- [TASK ITEM]
From the first line of the data below through the line holding "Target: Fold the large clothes", output each line exactly and leave the pictures out.
_ _ _
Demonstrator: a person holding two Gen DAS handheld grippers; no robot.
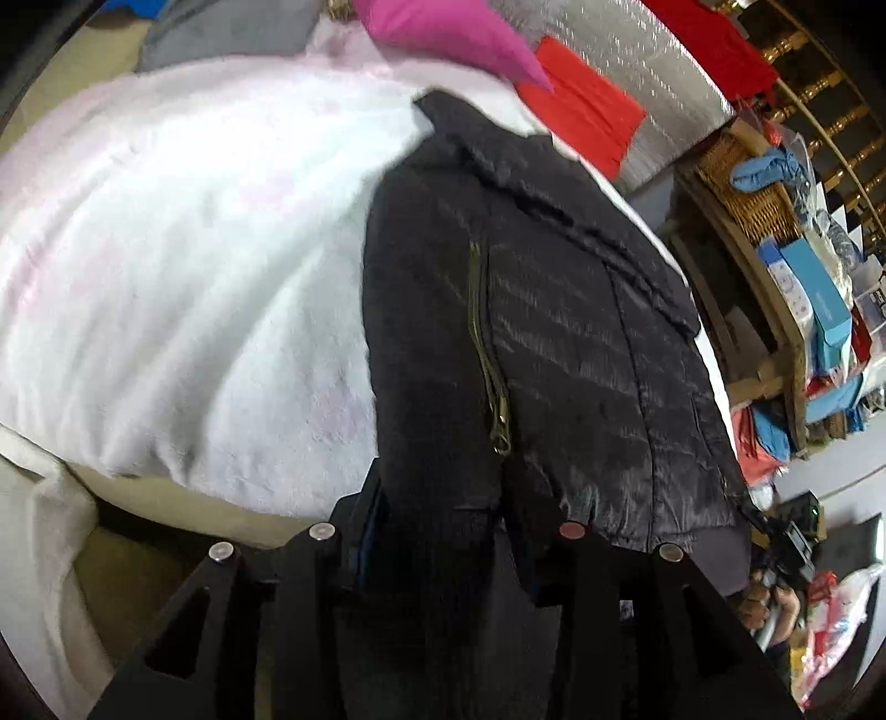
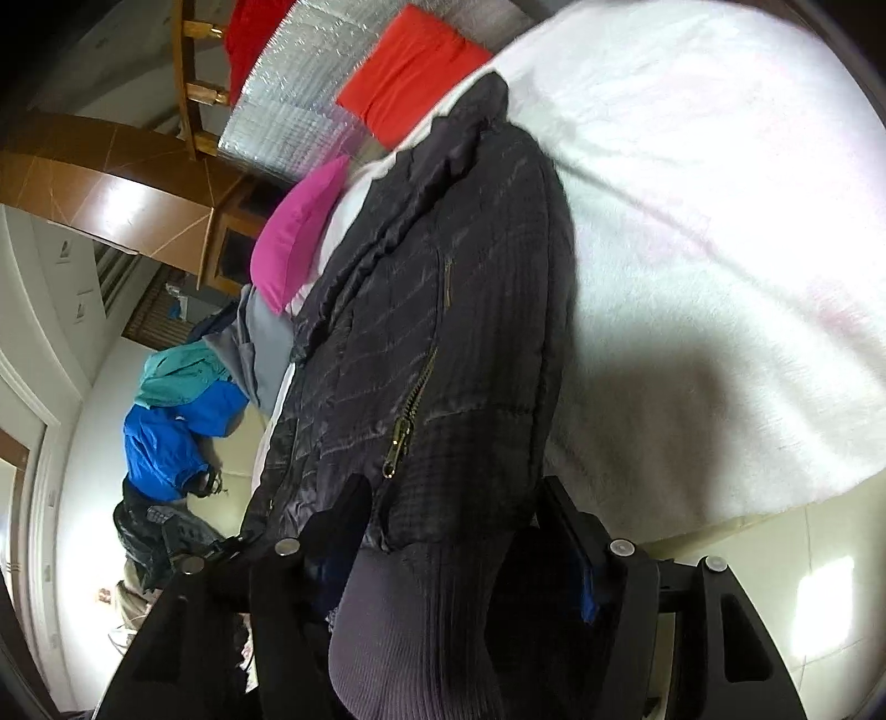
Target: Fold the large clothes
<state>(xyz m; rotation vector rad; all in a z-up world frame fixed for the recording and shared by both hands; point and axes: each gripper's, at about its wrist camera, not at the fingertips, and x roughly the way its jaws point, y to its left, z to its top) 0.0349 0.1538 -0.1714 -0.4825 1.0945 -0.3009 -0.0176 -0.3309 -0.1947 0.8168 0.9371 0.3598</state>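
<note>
A black quilted jacket (image 1: 554, 332) with a brass zip lies lengthwise on a white fluffy blanket (image 1: 194, 249), its collar at the far end. My left gripper (image 1: 448, 515) sits at the near hem. Its jaws stand apart and a fold of jacket lies loosely between them. In the right wrist view the same jacket (image 2: 443, 304) runs away from me over the blanket (image 2: 692, 221). My right gripper (image 2: 448, 520) stands wide open, with the grey ribbed hem (image 2: 421, 609) bulging between its fingers, which do not pinch it.
A pink pillow (image 1: 454, 33) and a red cloth (image 1: 587, 116) lie beyond the collar. Shelves with a wicker basket (image 1: 742, 183) and boxes stand at the right. A pile of blue and teal clothes (image 2: 177, 426) lies on the floor beside the bed.
</note>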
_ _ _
- [OUTPUT]
Demonstrator: a person holding two Gen DAS handheld grippers; no robot.
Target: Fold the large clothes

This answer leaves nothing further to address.